Go check out stuff on code.google.com, then tell me again if they're going to
find themselves being increasingly irrelevant in the tech space in the next
couple of years.

You see, everybody is talking about products like YouTube, Gmail and so on,
and we may argue about how successful some of them are, but in the end, these
are all end-user consumer products. Some of the finest things that Google has
done, and for which I'm very grateful is stuff for developers, stuff like
Guava (formerly Google Collections), WindowBuilder Pro (Ok, I know, they
bought this one, then open sourced it), CodePro Analytix and so on... The
point is, they have this great central point where you can find a whole lot of
open source software, libraries etc. This is, as far as I'm concerned, they're
greatest contribution, and a proof that they will definitely not become
irrelevant any time soon.

------
CoffeeDregs
Google has definitely been humbled by Twitter, Groupon, Facebook, etc. That
said, they're still awesomely successful and useful. The point of the post,
though, is about how Google is becoming less relevant/useful and I couldn't
disagree more.

Pewpewarrows listed technologies. These are the ones I gladly _depend_ and use
at least once per week on:

Search

Gmail (6+ accounts)

Docs

Cal

Contacts

Tasks

Picasa

Custom Search

Reader

Android

Chrome

Ad Manager (DFP)

Adwords

Analytics

Website Optimizer

Python (a bit of a stretch, but I use it because Google does...)

My life is just a lot better because of these bits of technology. Seriously.
Lots better. So bummer about Groupon, but Google's rockin and super relevant.

------
mikecarlucci
Could it be Google was as surprised as everyone else about Groupon's revenues?
During the rumors about Google's offer of $2 billion and then later $5 or $6
billion everyone was reporting Groupon at $500 million per year. After the
deal was rejected people are reporting $2 _billion_ per year instead.

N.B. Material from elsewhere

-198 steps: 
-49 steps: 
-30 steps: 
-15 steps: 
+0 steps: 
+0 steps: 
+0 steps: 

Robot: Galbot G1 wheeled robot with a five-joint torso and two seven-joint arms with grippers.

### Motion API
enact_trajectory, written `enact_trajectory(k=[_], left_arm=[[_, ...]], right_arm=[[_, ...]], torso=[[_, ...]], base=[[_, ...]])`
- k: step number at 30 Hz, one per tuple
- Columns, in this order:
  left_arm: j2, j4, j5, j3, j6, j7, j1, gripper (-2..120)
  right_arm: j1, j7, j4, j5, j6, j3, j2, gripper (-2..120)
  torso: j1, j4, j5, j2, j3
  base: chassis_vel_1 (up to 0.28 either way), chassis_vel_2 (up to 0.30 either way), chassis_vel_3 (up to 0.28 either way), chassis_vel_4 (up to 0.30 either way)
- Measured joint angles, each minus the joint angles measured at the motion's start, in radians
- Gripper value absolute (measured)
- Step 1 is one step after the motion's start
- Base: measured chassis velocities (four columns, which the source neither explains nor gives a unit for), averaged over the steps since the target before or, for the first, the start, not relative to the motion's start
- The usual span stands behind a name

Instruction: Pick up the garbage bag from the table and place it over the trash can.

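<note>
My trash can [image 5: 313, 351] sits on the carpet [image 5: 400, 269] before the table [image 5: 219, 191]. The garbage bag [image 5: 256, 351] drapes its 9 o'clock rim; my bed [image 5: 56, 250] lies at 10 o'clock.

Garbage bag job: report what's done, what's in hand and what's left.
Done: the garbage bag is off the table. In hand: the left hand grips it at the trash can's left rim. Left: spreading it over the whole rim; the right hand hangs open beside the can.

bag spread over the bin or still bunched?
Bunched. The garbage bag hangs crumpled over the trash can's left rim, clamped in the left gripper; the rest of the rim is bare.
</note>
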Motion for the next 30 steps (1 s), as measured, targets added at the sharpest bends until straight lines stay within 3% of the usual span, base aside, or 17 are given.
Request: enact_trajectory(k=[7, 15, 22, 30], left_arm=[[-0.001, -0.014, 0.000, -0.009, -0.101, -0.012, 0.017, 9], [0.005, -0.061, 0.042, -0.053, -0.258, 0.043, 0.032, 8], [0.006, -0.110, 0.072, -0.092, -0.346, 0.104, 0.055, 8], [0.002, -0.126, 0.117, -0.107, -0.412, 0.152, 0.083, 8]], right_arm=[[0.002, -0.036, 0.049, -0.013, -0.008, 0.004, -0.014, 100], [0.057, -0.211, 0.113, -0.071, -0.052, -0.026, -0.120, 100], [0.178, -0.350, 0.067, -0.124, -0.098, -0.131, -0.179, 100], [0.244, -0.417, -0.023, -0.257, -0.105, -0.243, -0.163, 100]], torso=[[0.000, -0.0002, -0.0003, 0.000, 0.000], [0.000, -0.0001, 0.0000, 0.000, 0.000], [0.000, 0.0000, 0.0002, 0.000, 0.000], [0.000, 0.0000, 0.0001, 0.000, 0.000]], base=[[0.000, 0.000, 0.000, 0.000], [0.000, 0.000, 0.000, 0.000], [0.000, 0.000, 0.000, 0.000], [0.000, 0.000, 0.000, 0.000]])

As far as innovation from their acquisitions, Google still has Dodgeball. Even
without Dennis Crowley they must own something right? Couldn't Google put a
few people to work reviving that project and have a social location app,
probably tied into their existing Latitude/Maps infrastructure, to get into
the check-in game? It seems like it could be possible to get value out of
"failed" acquisitions, some of which were just a few years ahead of their
time.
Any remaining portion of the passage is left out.